Geride kalanlar
Bir hayalin eşiğinde duruyorum. Adımımı atsam her şey başlayacak, atmasam yeniden burada bulunamayacağım. Elimizdeki fırsatları zamanında değerlendirmekle sevdiklerim arasında bir tercih yapmam gerekiyor. Tercihler insanı yoruyor. Sonunda pişman olacağı kararlar vermekten korkuyor insan. Peki ya neyi seçersem seçeyim yine de pişman olacaksam? İnsan her şeyin kararını tek başına veremiyor. Belki verebilseydi sorumluluk almak daha kolay olurdu.

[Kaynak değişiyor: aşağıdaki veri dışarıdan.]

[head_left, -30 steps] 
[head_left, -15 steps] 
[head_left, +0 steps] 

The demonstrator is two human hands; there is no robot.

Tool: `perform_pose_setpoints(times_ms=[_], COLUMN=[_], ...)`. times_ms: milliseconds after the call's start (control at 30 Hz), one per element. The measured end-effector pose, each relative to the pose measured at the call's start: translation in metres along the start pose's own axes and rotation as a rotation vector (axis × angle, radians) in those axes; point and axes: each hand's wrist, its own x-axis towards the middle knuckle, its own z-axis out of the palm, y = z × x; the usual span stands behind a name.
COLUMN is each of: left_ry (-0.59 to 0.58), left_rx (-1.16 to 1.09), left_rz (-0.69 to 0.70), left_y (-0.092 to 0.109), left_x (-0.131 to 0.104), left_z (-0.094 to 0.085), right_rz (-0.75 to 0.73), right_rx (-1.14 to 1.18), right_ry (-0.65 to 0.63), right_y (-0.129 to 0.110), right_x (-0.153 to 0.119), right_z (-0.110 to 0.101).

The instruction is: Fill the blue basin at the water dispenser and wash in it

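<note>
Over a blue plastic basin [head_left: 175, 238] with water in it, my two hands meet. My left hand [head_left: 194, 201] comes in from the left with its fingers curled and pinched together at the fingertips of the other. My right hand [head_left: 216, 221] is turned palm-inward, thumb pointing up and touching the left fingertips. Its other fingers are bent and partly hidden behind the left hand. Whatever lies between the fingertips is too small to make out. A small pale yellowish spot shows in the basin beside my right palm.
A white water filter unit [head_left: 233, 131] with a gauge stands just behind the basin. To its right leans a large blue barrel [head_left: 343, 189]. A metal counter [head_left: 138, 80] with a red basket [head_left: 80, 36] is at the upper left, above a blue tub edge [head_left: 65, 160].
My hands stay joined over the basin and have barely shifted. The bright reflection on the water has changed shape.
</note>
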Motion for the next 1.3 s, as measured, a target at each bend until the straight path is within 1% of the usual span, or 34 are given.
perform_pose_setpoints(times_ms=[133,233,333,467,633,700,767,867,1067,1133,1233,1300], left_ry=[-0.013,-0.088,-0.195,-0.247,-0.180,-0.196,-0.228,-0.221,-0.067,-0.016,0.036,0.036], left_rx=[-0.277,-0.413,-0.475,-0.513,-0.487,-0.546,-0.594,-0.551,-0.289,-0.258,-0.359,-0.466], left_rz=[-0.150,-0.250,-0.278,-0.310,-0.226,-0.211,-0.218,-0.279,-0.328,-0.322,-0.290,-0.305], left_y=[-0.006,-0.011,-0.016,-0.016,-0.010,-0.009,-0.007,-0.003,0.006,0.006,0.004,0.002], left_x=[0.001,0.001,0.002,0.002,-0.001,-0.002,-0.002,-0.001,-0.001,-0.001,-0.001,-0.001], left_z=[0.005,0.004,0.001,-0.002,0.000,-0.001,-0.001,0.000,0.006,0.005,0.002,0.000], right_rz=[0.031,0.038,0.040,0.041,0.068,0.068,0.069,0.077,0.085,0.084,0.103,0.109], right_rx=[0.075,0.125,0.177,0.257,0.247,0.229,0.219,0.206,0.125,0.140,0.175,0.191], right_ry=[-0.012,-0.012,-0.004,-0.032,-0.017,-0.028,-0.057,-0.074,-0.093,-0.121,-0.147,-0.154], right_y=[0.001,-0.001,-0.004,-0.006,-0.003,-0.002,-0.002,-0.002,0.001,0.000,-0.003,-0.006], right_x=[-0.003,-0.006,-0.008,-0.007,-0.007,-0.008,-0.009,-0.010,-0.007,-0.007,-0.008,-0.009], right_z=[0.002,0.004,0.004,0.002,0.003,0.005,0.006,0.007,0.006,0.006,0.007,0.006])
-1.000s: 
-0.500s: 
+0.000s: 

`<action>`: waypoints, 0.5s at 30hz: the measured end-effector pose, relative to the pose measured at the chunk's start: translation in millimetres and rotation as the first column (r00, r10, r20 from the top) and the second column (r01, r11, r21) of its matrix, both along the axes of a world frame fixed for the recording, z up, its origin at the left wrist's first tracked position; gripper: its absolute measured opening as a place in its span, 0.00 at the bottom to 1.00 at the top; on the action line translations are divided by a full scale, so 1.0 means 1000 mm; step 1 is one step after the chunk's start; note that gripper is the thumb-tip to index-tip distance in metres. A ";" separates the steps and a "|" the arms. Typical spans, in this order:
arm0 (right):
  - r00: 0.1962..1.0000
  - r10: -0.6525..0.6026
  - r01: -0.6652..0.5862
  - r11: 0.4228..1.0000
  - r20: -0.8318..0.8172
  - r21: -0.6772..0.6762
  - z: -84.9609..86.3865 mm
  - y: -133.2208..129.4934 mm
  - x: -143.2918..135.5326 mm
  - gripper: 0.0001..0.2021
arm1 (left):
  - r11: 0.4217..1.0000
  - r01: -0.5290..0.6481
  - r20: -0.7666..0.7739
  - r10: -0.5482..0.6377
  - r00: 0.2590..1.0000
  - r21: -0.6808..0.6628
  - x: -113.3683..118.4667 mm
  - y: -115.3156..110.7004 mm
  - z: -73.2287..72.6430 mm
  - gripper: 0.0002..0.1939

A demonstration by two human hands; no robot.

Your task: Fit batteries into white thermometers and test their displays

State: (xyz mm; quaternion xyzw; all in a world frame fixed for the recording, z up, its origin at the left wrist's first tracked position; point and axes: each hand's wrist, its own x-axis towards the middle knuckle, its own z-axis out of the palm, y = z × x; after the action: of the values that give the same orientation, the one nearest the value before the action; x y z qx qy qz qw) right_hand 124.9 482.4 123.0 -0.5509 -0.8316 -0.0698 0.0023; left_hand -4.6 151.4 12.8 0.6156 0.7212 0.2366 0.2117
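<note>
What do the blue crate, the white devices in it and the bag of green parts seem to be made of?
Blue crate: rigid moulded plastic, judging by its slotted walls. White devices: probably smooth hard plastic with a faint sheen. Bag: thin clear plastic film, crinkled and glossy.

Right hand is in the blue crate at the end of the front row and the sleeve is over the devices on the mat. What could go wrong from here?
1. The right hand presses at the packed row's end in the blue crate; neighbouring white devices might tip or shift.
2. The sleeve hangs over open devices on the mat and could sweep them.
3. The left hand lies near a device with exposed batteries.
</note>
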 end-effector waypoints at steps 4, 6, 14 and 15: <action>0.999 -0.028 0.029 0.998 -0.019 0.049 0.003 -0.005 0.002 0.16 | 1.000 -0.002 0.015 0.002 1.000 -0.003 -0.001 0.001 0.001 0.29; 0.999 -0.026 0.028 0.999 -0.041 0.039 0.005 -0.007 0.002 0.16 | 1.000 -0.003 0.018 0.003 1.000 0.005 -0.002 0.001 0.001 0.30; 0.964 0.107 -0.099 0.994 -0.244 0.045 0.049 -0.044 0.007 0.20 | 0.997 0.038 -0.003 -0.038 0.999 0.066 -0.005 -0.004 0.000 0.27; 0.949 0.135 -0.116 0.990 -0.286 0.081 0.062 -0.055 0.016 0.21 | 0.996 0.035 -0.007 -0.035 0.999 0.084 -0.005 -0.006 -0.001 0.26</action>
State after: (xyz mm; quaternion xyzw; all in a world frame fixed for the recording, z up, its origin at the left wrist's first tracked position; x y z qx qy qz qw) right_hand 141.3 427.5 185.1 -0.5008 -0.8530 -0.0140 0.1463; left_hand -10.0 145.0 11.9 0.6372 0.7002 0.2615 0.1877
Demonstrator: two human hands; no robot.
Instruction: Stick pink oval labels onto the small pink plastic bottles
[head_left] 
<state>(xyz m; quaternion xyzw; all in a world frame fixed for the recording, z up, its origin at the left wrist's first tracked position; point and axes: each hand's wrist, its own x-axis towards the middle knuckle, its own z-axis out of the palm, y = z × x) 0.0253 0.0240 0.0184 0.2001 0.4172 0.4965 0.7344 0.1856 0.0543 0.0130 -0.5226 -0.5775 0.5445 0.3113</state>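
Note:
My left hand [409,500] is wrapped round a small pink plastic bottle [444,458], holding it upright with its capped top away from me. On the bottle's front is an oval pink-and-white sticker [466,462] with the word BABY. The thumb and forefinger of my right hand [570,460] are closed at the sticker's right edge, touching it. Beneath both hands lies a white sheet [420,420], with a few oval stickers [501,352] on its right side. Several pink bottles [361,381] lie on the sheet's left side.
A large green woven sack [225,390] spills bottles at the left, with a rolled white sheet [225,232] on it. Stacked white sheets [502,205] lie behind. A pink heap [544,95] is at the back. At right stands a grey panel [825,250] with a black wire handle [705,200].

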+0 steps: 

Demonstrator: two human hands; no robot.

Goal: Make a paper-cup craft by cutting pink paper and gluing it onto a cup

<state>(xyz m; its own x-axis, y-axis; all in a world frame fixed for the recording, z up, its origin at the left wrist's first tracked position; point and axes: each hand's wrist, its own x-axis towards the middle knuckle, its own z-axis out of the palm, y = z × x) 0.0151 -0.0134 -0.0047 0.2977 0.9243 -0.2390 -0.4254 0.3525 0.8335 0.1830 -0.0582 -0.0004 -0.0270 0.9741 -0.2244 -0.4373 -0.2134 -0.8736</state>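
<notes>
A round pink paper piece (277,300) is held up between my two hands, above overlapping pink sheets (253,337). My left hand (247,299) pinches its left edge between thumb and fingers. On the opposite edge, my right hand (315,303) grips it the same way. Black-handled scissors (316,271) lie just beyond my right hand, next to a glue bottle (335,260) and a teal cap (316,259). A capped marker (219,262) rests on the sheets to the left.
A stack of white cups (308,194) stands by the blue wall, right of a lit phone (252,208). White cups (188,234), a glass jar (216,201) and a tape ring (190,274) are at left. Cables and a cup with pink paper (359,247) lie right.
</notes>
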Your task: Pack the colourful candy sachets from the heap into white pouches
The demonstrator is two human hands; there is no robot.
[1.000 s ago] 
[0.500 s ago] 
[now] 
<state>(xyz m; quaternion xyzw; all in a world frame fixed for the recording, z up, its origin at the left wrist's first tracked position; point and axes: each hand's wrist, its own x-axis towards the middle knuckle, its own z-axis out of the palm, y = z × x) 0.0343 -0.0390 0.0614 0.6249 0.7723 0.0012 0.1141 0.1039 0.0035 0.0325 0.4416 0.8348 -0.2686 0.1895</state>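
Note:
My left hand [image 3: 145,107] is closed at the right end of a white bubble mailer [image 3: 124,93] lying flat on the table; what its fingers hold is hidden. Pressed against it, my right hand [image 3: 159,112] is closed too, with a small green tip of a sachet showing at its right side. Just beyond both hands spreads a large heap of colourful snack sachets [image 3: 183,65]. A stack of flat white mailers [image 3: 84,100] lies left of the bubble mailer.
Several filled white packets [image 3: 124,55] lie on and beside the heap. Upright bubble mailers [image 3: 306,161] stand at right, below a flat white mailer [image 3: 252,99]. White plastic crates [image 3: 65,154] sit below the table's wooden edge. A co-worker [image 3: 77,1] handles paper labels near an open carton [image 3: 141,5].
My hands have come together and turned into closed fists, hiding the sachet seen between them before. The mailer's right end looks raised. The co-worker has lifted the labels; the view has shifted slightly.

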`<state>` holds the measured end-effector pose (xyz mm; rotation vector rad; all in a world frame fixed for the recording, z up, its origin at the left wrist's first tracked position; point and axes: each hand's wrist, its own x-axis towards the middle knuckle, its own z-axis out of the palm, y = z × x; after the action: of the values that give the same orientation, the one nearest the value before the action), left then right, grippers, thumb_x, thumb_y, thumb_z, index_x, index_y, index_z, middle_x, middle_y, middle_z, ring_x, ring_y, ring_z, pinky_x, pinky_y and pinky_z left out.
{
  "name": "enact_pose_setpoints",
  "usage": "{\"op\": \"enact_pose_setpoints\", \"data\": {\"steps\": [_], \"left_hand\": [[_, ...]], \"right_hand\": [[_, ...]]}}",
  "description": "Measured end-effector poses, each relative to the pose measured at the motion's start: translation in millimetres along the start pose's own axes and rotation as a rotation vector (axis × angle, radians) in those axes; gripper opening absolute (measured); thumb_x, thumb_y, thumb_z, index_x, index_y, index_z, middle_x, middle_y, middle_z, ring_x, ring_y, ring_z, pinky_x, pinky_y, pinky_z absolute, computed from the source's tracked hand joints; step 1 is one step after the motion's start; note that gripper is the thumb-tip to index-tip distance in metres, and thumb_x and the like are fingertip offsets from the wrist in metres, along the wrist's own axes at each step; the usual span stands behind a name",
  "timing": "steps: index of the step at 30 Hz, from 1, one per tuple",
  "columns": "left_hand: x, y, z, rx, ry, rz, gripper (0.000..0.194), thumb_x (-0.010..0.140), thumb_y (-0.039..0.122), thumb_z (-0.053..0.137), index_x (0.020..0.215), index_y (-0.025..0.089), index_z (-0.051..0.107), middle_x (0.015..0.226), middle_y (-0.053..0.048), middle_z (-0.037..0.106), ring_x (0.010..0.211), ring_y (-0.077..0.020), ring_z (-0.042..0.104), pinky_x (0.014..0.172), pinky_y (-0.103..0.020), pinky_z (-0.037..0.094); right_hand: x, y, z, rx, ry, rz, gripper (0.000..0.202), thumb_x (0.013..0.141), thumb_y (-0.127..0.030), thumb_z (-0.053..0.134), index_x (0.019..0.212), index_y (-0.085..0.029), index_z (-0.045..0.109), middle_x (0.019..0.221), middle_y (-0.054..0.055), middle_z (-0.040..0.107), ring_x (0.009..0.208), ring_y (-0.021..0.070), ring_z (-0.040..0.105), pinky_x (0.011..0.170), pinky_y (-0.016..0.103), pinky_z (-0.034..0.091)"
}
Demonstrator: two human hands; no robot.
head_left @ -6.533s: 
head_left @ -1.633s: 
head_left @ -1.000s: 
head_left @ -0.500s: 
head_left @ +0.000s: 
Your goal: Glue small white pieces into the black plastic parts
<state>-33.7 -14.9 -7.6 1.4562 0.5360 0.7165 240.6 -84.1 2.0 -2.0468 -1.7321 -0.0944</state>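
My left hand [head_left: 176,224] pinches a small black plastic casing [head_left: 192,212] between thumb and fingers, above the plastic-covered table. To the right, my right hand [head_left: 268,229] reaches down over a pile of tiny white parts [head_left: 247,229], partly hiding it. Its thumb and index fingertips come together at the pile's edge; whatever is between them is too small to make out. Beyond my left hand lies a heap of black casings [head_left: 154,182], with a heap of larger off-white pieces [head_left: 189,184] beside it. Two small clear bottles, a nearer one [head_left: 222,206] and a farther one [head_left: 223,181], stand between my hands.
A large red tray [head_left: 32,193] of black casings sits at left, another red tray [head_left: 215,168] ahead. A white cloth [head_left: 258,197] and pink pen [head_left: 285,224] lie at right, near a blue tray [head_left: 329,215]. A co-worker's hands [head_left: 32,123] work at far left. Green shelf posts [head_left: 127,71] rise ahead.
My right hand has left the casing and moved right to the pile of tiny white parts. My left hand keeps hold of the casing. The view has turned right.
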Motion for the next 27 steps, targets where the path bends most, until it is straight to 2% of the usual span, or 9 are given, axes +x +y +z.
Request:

Hala hazırlanmadın mı, diyerek içeri girdi annem. Kararımı veremedim ki neye hazırlanayım, demek istedim ama çıkmadı kelimeler ağzımdan. Onlara göre çoktan verilen bir karar vardı zaten. Aksi mümkün olabilir miydi hiç? Hazırlanıyorum, birazdan çıkarım dedim usulca. Annem çıkınca Türkan'ı aramak için telefonu aldım elime. Mesaj göndermiş. "Düşündün mü?" Demek istiyor ki, "bu senin tek şansın, her şey buna bağlı." Demek istiyor ki, "kararın her neyse ben arkasındayım ama ona göre şekillenecek hayatlarımız. Sen gideceksin ve ben kalakalacağım burada. Parktaki güvercinler kalacak. Bahçedeki çiçekler kalacak. Birlikte oyun oynamaya gittiğimiz kimsesiz çocuklar kalacak. Ahmet amca, Asiye nine, Şükran abla hep kalacak. Bu şehir, bu mahalle hep arkandan bakacağız öyle." Ah be güzelim biliyorum ama sadece benim elimde değil ki her şey.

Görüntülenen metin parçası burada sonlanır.